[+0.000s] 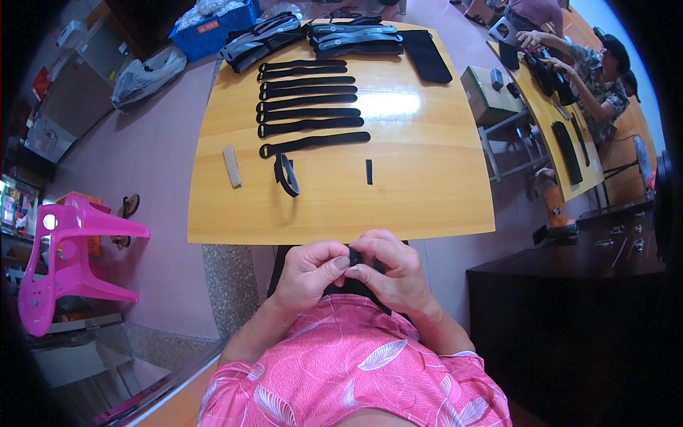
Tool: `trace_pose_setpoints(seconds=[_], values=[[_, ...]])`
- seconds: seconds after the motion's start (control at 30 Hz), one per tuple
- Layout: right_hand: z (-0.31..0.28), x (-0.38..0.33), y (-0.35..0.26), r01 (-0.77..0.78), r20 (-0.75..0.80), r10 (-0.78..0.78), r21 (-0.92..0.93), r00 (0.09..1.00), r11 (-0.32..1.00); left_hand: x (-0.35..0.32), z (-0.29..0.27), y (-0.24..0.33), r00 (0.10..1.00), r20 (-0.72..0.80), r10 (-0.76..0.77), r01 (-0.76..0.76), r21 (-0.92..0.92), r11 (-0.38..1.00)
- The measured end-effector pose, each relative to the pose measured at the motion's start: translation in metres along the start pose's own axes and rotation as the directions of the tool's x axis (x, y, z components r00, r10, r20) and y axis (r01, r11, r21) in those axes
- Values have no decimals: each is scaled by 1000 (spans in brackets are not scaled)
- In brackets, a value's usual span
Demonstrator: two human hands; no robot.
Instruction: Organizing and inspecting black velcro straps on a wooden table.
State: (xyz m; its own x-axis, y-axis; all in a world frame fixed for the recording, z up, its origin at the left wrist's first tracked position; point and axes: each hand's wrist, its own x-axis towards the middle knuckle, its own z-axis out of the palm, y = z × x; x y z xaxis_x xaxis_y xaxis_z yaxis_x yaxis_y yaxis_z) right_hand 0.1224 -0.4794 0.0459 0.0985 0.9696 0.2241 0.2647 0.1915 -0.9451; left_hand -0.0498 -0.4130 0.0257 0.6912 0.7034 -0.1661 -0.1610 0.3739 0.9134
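Observation:
Just off the front edge of the wooden table [334,220], my left hand [311,276] and my right hand [391,274] meet in front of my body. Both are closed, thumbs and fingertips pinching a small dark part of a black strap [354,257]. Most of that strap is covered by the fingers or blends into dark cloth below. Ahead of my hands a curled black strap [287,176] with a grey inner face stands on edge. A short black strip [369,171] lies to its right. Beyond are several flat black straps [316,142] in a row, looped ends to the left.
A beige segmented strip [232,166] lies on the table's left. Bundled grey-and-black straps [356,39] and a black pad [425,55] occupy the far edge. A pink stool [75,249] stands left, a dark cabinet [555,263] right. Another person [597,78] works at a neighbouring table.

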Motion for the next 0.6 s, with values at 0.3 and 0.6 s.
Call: trace_pose_setpoints(seconds=[0.3, 0.6], values=[[5, 4, 8, 86, 1, -86, -38, 996, 996, 7, -2, -6, 994, -98, 53, -45, 82, 996], [-3, 7, -5, -132, -120, 110, -202, 987, 970, 12, 4, -4, 884, 34, 466, -384, 620, 684]])
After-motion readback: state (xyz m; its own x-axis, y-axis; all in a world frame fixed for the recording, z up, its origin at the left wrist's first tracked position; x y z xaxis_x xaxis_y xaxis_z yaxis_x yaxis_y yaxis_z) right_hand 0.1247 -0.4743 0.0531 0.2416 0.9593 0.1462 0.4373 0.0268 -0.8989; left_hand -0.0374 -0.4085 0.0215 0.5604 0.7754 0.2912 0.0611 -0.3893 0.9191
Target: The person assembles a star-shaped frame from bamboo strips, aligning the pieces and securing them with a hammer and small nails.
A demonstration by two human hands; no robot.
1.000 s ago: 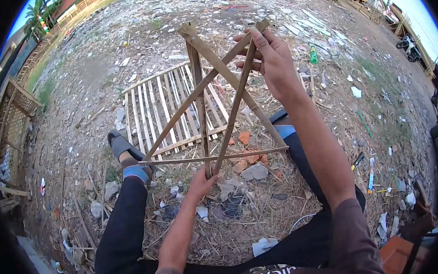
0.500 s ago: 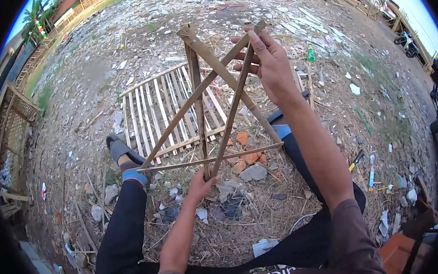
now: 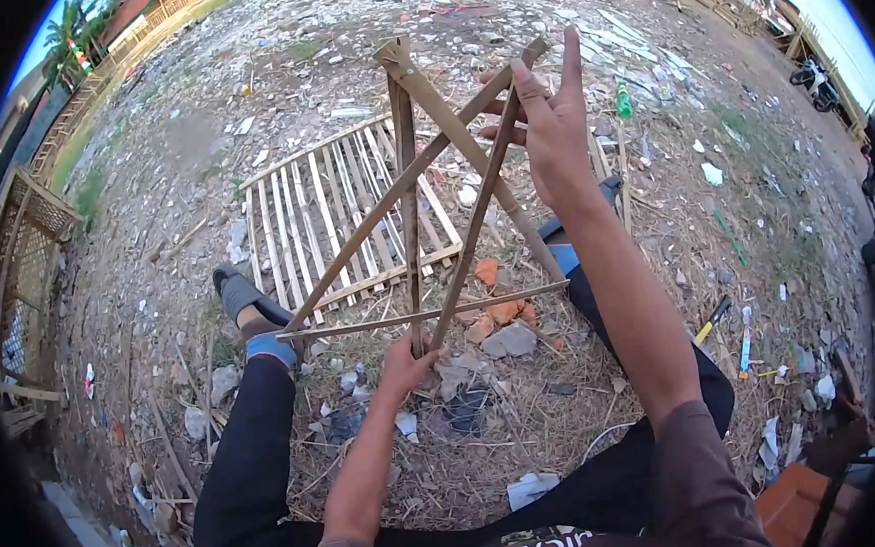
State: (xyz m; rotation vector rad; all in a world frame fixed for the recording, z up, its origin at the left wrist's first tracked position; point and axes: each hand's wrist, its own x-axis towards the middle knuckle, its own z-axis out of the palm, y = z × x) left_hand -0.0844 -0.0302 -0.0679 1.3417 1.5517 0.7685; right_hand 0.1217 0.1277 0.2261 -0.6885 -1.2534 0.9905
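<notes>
A five-pointed star frame (image 3: 470,143) made of flat wooden or bamboo strips stands upright in front of me, its strips crossing one another. My left hand (image 3: 405,369) is closed round its bottom corner, where two strips meet. At the upper right corner is my right hand (image 3: 555,131), its thumb against the strip and some fingers behind it, while the index finger points up, off the wood. The upper left corner (image 3: 394,54) is free of my hands. One side strip (image 3: 430,315) runs across, just above my left hand, between my knees.
A slatted wooden panel (image 3: 349,214) lies on the ground beyond the star. Broken orange brick pieces (image 3: 500,310) and grey stones lie between my legs. To the right are a yellow-and-black handled tool (image 3: 713,319) and a green bottle (image 3: 623,102). A lattice panel (image 3: 31,268) leans at left.
The star frame has shifted slightly to the right, with both hands on it. My right index finger has lifted off the strip and straightened upward.
</notes>
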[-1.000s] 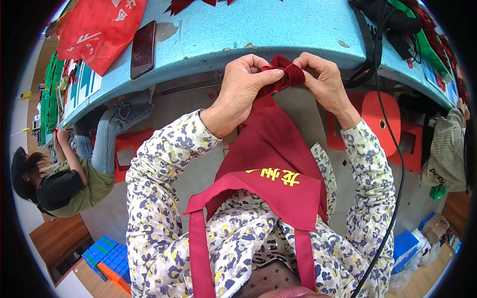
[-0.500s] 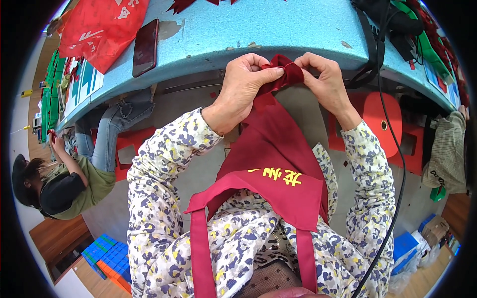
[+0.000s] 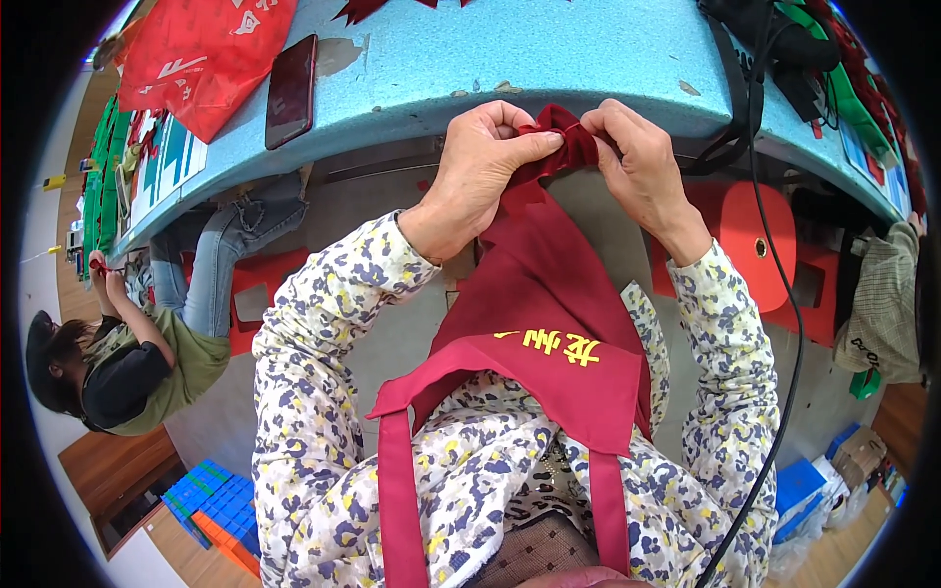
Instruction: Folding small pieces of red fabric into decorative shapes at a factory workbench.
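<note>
Blue table spans the top of the view, its edge curved by the lens; a dark red phone and a red cloth are laid on it at left, black straps and a cable at right. Just below the table edge, a dark red apron is held up by its bunched top end. Left hand is closed on the bunch, thumb and fingertips pinched tight on the fabric. Right hand is closed on the same bunch from the other side, fingers curled in, the two hands nearly touching. Rest of the apron is draped down over the lap, yellow characters showing on it, two straps hanging at the bottom. Red stools are seen under the table. Another person in a green top is seated at far left, hands at the table end.
</note>
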`<state>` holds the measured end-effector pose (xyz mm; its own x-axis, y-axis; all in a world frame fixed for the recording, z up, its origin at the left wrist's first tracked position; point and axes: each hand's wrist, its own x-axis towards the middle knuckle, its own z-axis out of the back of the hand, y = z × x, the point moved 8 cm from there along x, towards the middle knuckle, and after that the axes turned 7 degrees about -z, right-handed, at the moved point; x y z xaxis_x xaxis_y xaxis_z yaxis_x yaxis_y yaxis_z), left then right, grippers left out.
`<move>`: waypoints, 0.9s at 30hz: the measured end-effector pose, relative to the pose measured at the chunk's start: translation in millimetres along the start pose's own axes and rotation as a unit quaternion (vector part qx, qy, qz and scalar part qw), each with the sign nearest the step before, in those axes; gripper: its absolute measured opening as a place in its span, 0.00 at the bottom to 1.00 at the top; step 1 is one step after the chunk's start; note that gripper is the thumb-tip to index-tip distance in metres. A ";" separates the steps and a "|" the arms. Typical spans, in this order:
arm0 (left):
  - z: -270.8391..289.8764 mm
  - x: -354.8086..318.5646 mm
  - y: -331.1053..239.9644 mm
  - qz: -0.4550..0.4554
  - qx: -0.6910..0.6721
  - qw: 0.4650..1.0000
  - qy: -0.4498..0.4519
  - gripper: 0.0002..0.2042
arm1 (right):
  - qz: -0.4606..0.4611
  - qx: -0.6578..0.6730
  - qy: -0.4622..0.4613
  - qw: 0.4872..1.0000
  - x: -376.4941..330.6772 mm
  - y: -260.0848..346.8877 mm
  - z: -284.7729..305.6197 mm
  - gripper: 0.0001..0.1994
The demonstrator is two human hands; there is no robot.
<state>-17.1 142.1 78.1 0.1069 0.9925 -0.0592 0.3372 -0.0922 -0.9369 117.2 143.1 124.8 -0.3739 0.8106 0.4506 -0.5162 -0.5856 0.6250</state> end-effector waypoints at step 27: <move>-4.9 -5.9 -6.3 -0.025 0.006 1.000 0.003 0.08 | -0.208 0.399 0.086 0.889 -18.2 -29.7 -17.2 0.06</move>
<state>-15.2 136.5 86.0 0.0956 0.9954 -0.0098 0.3308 -0.0411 -0.9428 126.1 145.7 87.0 -0.4259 0.9047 0.0134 0.0488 0.0081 0.9988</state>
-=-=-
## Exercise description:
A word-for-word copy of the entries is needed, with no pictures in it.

## Written response:
[+0.000s] 
Tool: `trace_pose_setpoints(seconds=[_], values=[[_, ...]])`
- seconds: seconds after the motion's start (control at 30 Hz), one per tuple
- Layout: right_hand: z (-0.31..0.28), x (-0.38..0.33), y (-0.35..0.26), r01 (-0.77..0.78), r20 (-0.75..0.80), r10 (-0.78..0.78), r21 (-0.92..0.93), r00 (0.09..1.00), r11 (-0.32..1.00); left_hand: x (-0.35..0.32), z (-0.29..0.27), y (-0.24..0.33), r00 (0.10..1.00), r20 (-0.72..0.80), r10 (-0.76..0.77), r01 (-0.76..0.76), r21 (-0.92..0.92), r11 (-0.38..1.00)
- The measured end-effector pose, each relative to the pose measured at the motion's start: translation in metres along the start pose's own axes and rotation as the directions of the tool's x axis (x, y, z components r00, r10, r20) and y axis (r01, r11, r21) in those axes
- Values have no decimals: each is scaled by 1000 (spans in brackets are not scaled)
- In brackets, a value's usual span
Demonstrator: two human hands; no robot.
Instruction: Organizing and inspecting black velcro straps on a wooden table.
State: (xyz m; its own x-axis, y-axis; all in a world frame fixed for the recording, z up, its origin at the left wrist's first tracked position; point and axes: each hand's wrist, its own x-axis towards the middle knuckle, its own z-axis out of the palm, y = z × x; x y z xaxis_x xaxis_y xaxis_z yaxis_x yaxis_y yaxis_z) right_hand 0.1224 -0.4794 0.0459 0.0985 0.9696 0.2241 0.2647 0.1915 -0.9451; left_hand -0.0498 -0.4130 0.0257 0.6912 0.7034 -0.1661 -0.1610 0.3739 0.9134
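Observation:
Just off the front edge of the wooden table [334,220], my left hand [311,276] and my right hand [391,274] meet in front of my body. Both are closed, thumbs and fingertips pinching a small dark part of a black strap [354,257]. Most of that strap is covered by the fingers or blends into dark cloth below. Ahead of my hands a curled black strap [287,176] with a grey inner face stands on edge. A short black strip [369,171] lies to its right. Beyond are several flat black straps [316,142] in a row, looped ends to the left.
A beige segmented strip [232,166] lies on the table's left. Bundled grey-and-black straps [356,39] and a black pad [425,55] occupy the far edge. A pink stool [75,249] stands left, a dark cabinet [555,263] right. Another person [597,78] works at a neighbouring table.
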
Motion for the next 0.6 s, with values at 0.3 and 0.6 s.
Call: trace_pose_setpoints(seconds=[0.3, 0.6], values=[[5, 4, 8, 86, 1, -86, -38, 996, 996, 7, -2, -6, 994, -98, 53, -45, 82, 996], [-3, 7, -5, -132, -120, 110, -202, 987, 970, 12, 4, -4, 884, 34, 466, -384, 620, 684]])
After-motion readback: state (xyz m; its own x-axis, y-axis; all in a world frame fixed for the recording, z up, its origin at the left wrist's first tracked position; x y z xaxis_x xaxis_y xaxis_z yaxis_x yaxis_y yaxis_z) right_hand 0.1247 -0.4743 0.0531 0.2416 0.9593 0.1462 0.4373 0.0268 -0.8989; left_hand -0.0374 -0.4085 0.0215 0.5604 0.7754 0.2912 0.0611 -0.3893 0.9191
Target: The person assembles a star-shaped frame from bamboo strips, aligning the pieces and securing them with a hammer and small nails.
A demonstration by two human hands; no robot.
1.000 s ago: 
0.500 s ago: 
now: 
State: (xyz m; rotation vector rad; all in a world frame fixed for the recording, z up, its origin at the left wrist's first tracked position; point and axes: each hand's wrist, its own x-axis towards the middle knuckle, its own z-axis out of the palm, y = z × x) left_hand -0.0844 -0.0302 -0.0679 1.3417 1.5517 0.7685; right_hand 0.1217 0.1277 0.2261 -0.6885 -1.2534 0.9905
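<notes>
A five-pointed star frame (image 3: 470,143) made of flat wooden or bamboo strips stands upright in front of me, its strips crossing one another. My left hand (image 3: 405,369) is closed round its bottom corner, where two strips meet. At the upper right corner is my right hand (image 3: 555,131), its thumb against the strip and some fingers behind it, while the index finger points up, off the wood. The upper left corner (image 3: 394,54) is free of my hands. One side strip (image 3: 430,315) runs across, just above my left hand, between my knees.
A slatted wooden panel (image 3: 349,214) lies on the ground beyond the star. Broken orange brick pieces (image 3: 500,310) and grey stones lie between my legs. To the right are a yellow-and-black handled tool (image 3: 713,319) and a green bottle (image 3: 623,102). A lattice panel (image 3: 31,268) leans at left.
The star frame has shifted slightly to the right, with both hands on it. My right index finger has lifted off the strip and straightened upward.
</notes>
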[-1.000s] 
[-0.500s] 
[+0.000s] 
Instruction: Folding small pieces of red fabric into decorative shapes at a factory workbench.
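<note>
Blue table spans the top of the view, its edge curved by the lens; a dark red phone and a red cloth are laid on it at left, black straps and a cable at right. Just below the table edge, a dark red apron is held up by its bunched top end. Left hand is closed on the bunch, thumb and fingertips pinched tight on the fabric. Right hand is closed on the same bunch from the other side, fingers curled in, the two hands nearly touching. Rest of the apron is draped down over the lap, yellow characters showing on it, two straps hanging at the bottom. Red stools are seen under the table. Another person in a green top is seated at far left, hands at the table end.
</note>
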`<state>` holds the measured end-effector pose (xyz mm; its own x-axis, y-axis; all in a world frame fixed for the recording, z up, its origin at the left wrist's first tracked position; point and axes: each hand's wrist, its own x-axis towards the middle knuckle, its own z-axis out of the back of the hand, y = z × x, the point moved 8 cm from there along x, towards the middle knuckle, and after that the axes turned 7 degrees about -z, right-handed, at the moved point; x y z xaxis_x xaxis_y xaxis_z yaxis_x yaxis_y yaxis_z), left then right, grippers left out.
`<move>`: waypoints, 0.9s at 30hz: the measured end-effector pose, relative to the pose measured at the chunk's start: translation in millimetres along the start pose's own axes and rotation as a unit quaternion (vector part qx, qy, qz and scalar part qw), each with the sign nearest the step before, in those axes; gripper: its absolute measured opening as a place in its span, 0.00 at the bottom to 1.00 at the top; step 1 is one step after the chunk's start; note that gripper is the thumb-tip to index-tip distance in metres. A ";" separates the steps and a "|" the arms. Typical spans, in this order:
arm0 (left):
  - z: -270.8391..289.8764 mm
  - x: -354.8086..318.5646 mm
  - y: -331.1053..239.9644 mm
  - qz: -0.4550..0.4554
  - qx: -0.6910..0.6721
  - qw: 0.4650..1.0000
  - qy: -0.4498..0.4519
  - gripper: 0.0002..0.2042
arm1 (right):
  - qz: -0.4606..0.4611
  - qx: -0.6578..0.6730
  - qy: -0.4622..0.4613
  - qw: 0.4872..1.0000
  - x: -376.4941..330.6772 mm
  - y: -260.0848..346.8877 mm
  - z: -284.7729..305.6197 mm
  - gripper: 0.0001..0.1994
The demonstrator is two human hands; there is no robot.
<state>-17.1 142.1 78.1 0.1069 0.9925 -0.0592 0.3372 -0.0922 -0.9369 117.2 143.1 124.8 -0.3739 0.8106 0.4506 -0.5162 -0.5856 0.6250</state> end-effector waypoints at step 27: <move>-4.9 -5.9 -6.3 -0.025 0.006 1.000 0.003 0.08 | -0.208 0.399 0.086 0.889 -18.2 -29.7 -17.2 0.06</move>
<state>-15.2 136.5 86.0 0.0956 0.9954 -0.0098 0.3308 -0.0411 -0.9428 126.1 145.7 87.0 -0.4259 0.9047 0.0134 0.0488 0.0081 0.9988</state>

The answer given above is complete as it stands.